By Kevin Komiega
—PMC-Sierra recently announced the availability of a new controller-based encryption product family that can be deployed in existing Fibre Channel, SAS, or SATA storage systems and encrypt data without affecting performance, eliminating the need to roll out new disk drive or appliance-based encryption technologies.
PMC-Sierra's new protocol controllers with integrated data encryption—the PM8031 QE8e+ for Fibre Channel and PM8002 SPCe 8x6G for SAS/SATA—allow storage OEMs to build encryption capabilities into disk arrays without introducing additional appliances, components, or software into the storage infrastructure.

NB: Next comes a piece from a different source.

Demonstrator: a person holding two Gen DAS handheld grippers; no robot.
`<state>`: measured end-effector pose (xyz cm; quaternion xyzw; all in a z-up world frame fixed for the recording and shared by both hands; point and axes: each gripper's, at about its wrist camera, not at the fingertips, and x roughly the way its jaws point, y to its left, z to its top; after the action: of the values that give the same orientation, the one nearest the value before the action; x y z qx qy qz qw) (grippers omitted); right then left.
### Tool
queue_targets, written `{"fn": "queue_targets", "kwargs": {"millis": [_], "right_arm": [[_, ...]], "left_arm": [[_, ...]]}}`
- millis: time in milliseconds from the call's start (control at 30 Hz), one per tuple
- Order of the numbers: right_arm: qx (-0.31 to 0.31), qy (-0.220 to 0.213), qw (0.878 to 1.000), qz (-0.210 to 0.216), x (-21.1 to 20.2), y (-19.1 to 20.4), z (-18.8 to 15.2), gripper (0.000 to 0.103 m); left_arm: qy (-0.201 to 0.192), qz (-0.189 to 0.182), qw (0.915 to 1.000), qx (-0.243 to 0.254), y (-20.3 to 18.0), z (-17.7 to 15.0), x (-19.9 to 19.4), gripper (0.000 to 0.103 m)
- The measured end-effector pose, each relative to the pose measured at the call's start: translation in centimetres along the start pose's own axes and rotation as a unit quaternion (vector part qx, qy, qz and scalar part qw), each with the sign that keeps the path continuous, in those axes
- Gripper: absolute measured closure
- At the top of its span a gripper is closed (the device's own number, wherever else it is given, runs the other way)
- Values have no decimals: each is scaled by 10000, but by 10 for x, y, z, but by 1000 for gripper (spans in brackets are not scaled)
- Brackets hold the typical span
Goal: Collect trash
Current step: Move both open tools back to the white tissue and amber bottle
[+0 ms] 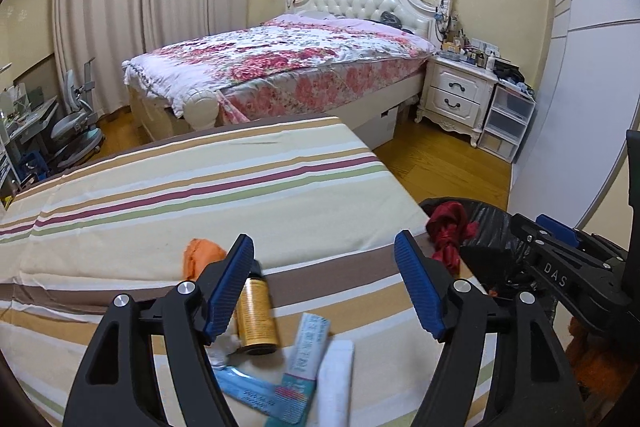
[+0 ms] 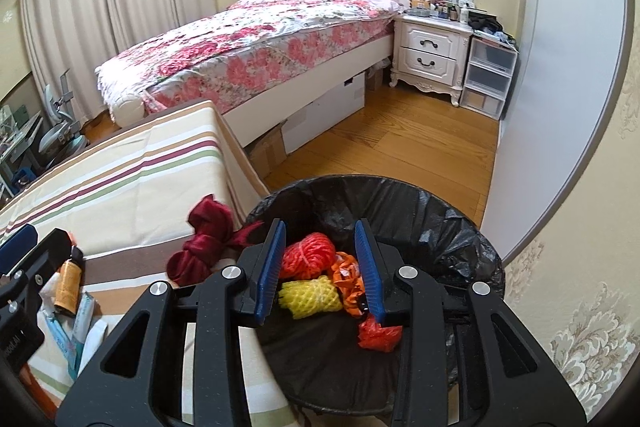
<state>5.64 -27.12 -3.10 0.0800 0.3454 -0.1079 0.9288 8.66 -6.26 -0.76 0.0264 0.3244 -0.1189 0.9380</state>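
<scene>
My left gripper's point(image 1: 324, 283) near finger point(image 1: 228, 291) hides part of the gold bottle point(image 1: 256, 315) and of the crumpled white scrap point(image 1: 224, 345) beside it. Below it, the blue packet point(image 1: 256, 391) and white strip point(image 1: 334, 383) run off the frame's bottom edge; their print is too small to read. Under my right gripper point(image 2: 320, 267), the bin's point(image 2: 460, 227) near rim is covered, and one fingertip point(image 2: 370, 267) hides part of the orange wrapper point(image 2: 348, 267).

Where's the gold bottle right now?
The gold bottle lies on the striped sheet, low centre in the left wrist view, just inside the left gripper's left finger, beside the blue tubes and below the orange scrap.
</scene>
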Motion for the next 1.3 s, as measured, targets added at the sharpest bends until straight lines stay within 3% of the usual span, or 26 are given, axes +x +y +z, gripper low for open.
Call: {"fn": "queue_targets", "kwargs": {"millis": [300, 567, 1000, 1133, 1300], "right_arm": [[-398, -15, 9986, 355, -11, 41, -7, 68], [-771, 45, 9945, 701, -22, 78, -18, 68], [-1023, 139, 9911, 836, -25, 102, -27, 67], [-1028, 167, 9911, 833, -24, 103, -28, 67], [-1044, 222, 9907, 841, -20, 104, -30, 67]], "left_arm": [[102, 525, 9973, -502, 59, -21, -17, 32], [238, 738, 9940, -772, 90, -38, -26, 32], [408, 489, 9955, -705, 83, -41, -11, 32], [546, 351, 9959, -624, 81, -43, -3, 45], [571, 171, 9966, -566, 77, -42, -1, 53]]}}
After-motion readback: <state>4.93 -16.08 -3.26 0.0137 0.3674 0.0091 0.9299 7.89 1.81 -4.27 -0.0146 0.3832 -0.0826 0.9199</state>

The PM8031 Tachyon QE8e+ Fibre Channel controllers offer speeds of 2, 4, and 8Gbps, while the SAS/SATA version—the PM 8002 Tachyon SPCe 8x—clocks in at 1.5, 3, and 6Gbps. The StorClad controllers are capable of delivering 400,000 I/Os per second (IOPS) per channel, and the architecture supports the IEEE 1619.3 Key Management standard for compatibility with Key Management Servers (KMS) that manage encryption keys and encrypt/decrypt data through a key management interface.
The StorClad encryption architecture is scalable to thousands of disk drives and enables encryption at the logical unit number (LUN), application, or I/O level. The architecture also supports multiple servers, encryption zones, and more than one million keys per controller.
"We're getting rid of some of the obstacles that have kept encryption in a niche role by integrating it into the I/O controller and making it affordable," says Kevin Burbank, PMC-Sierra's director of product marketing.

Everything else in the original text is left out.